- **Exercise data**:
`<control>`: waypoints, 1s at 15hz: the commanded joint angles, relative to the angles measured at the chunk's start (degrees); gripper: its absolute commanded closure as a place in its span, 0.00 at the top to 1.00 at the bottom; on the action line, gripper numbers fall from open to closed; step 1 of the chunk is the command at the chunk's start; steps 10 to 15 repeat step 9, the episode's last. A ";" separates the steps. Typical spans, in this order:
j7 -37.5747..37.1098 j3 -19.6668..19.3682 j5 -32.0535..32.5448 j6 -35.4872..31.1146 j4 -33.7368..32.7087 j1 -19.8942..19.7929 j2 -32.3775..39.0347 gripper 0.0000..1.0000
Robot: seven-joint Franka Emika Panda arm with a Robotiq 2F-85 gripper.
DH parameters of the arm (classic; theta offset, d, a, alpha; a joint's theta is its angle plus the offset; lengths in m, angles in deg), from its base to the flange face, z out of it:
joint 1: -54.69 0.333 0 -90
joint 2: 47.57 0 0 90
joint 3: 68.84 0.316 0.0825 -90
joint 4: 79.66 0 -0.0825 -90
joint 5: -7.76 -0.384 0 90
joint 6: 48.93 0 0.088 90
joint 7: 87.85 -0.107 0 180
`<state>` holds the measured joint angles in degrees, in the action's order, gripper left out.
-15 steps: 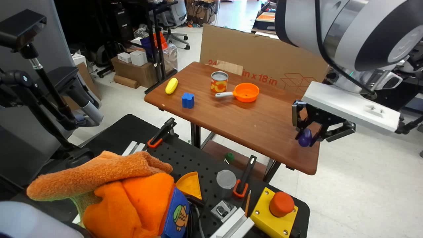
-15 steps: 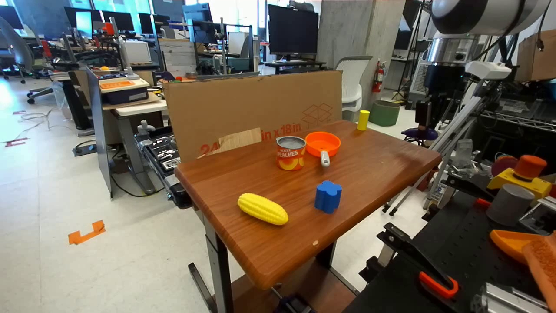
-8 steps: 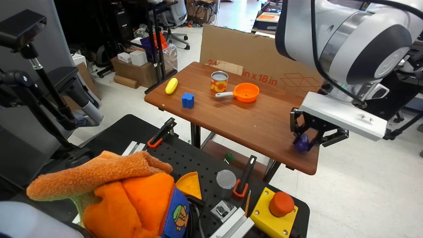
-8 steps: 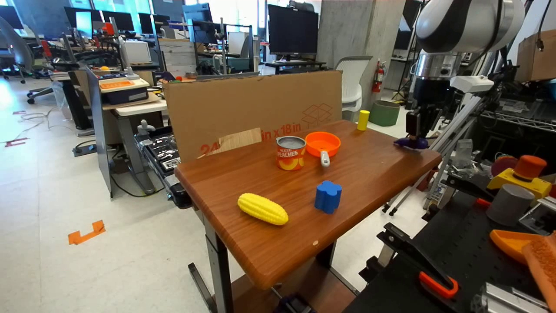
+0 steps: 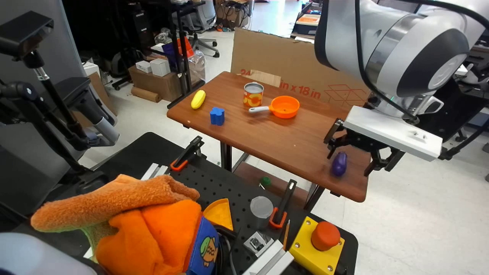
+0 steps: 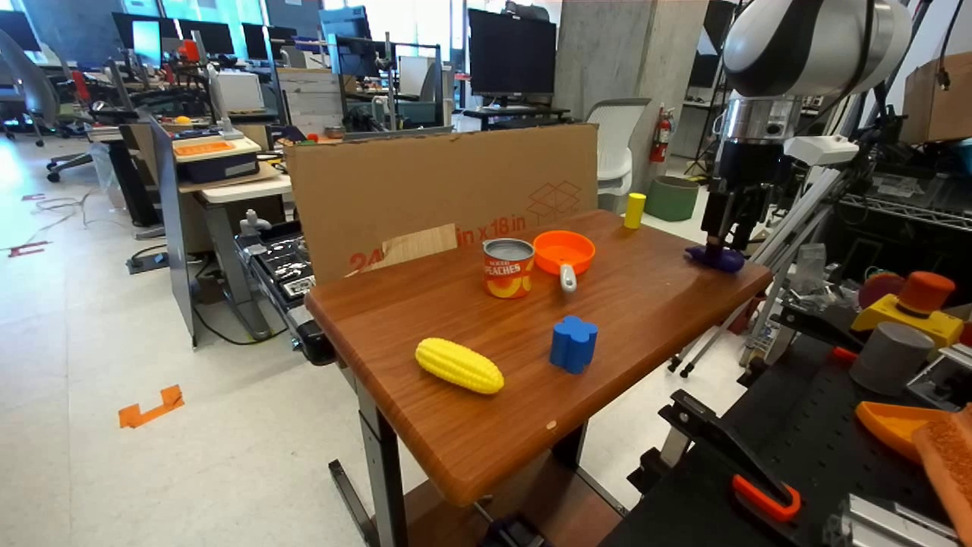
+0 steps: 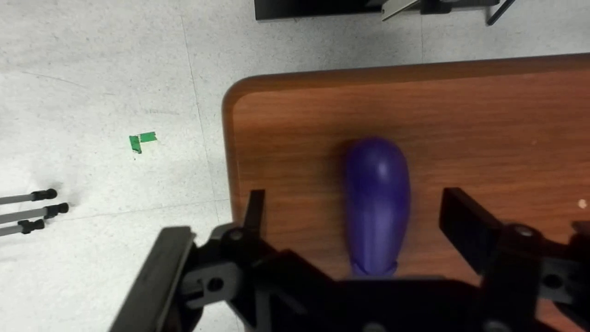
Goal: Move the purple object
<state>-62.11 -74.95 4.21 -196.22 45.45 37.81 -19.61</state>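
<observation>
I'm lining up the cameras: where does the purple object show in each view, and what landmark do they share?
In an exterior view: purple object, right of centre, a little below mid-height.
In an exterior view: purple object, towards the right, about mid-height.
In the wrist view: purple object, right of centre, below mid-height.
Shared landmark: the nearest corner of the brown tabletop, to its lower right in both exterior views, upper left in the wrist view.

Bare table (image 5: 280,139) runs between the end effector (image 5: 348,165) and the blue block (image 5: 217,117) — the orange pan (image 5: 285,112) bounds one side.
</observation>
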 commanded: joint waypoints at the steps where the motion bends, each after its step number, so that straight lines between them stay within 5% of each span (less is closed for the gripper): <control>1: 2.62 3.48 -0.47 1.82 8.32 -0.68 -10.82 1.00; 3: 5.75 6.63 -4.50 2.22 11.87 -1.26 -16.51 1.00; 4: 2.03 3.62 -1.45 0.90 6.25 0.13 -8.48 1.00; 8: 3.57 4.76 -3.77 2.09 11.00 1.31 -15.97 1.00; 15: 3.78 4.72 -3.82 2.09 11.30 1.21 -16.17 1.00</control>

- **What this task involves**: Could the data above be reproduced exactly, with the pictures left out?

- **Final answer**:
`<control>`: waypoints, 1s at 15hz: the commanded joint angles, relative to the angles measured at the chunk's start (degrees); gripper: its absolute commanded closure as a place in its span, 0.00 at the top to 1.00 at the bottom; on the action line, gripper numbers fall from open to closed; step 1 of the chunk is the command at the chunk's start; steps 10 to 15 repeat step 9, the episode's last. A ";" separates the steps. Typical spans, in this order:
j7 -37.5747..37.1098 j3 -19.6668..19.3682 j5 -32.0535..32.5448 j6 -35.4872..31.1146 j4 -33.7368..32.7087 j1 -19.8942..19.7929 j2 -32.3775..39.0347 gripper 0.0000..1.0000
Robot: seven-joint Franka Emika Panda arm with a Robotiq 2F-85 gripper.
DH parameters of the arm (classic; theta offset, d, a, alpha; a joint's theta is its angle plus the offset; lengths in m, angles in deg), from its base to the flange face, z out of it:
joint 1: -54.69 0.333 0 -90
joint 2: 47.57 0 0 90
joint 3: 68.84 0.316 0.0825 -90
joint 4: 79.66 0 -0.0825 -90
joint 5: -7.76 -0.384 0 90
joint 6: 48.93 0 0.088 90
joint 7: 87.85 -0.107 0 180
`<state>` holds the measured joint angles in degrees, in the action's order, gripper left out.
-15 steps: 
-15 steps: 
-8 steps: 
-8 steps: 
+0 steps: 
+0 steps: 
+0 steps: 
Goal: Move the purple object
<state>-62.11 -74.95 4.21 -196.22 45.45 37.81 -19.61</state>
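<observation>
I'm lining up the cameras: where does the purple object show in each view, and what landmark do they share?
In an exterior view: purple object, right of centre, a little below mid-height.
In an exterior view: purple object, towards the right, about mid-height.
In the wrist view: purple object, right of centre, below mid-height.
Shared landmark: the nearest corner of the brown tabletop, to its lower right in both exterior views, upper left in the wrist view.

Bare table (image 5: 280,139) runs between the end effector (image 5: 348,165) and the blue block (image 5: 217,117) — the orange pan (image 5: 285,112) bounds one side.
</observation>
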 commanded: joint waypoints at the steps where the motion bends, each after its step number, so that straight lines between them stay within 5% of each span (less is closed for the gripper): <control>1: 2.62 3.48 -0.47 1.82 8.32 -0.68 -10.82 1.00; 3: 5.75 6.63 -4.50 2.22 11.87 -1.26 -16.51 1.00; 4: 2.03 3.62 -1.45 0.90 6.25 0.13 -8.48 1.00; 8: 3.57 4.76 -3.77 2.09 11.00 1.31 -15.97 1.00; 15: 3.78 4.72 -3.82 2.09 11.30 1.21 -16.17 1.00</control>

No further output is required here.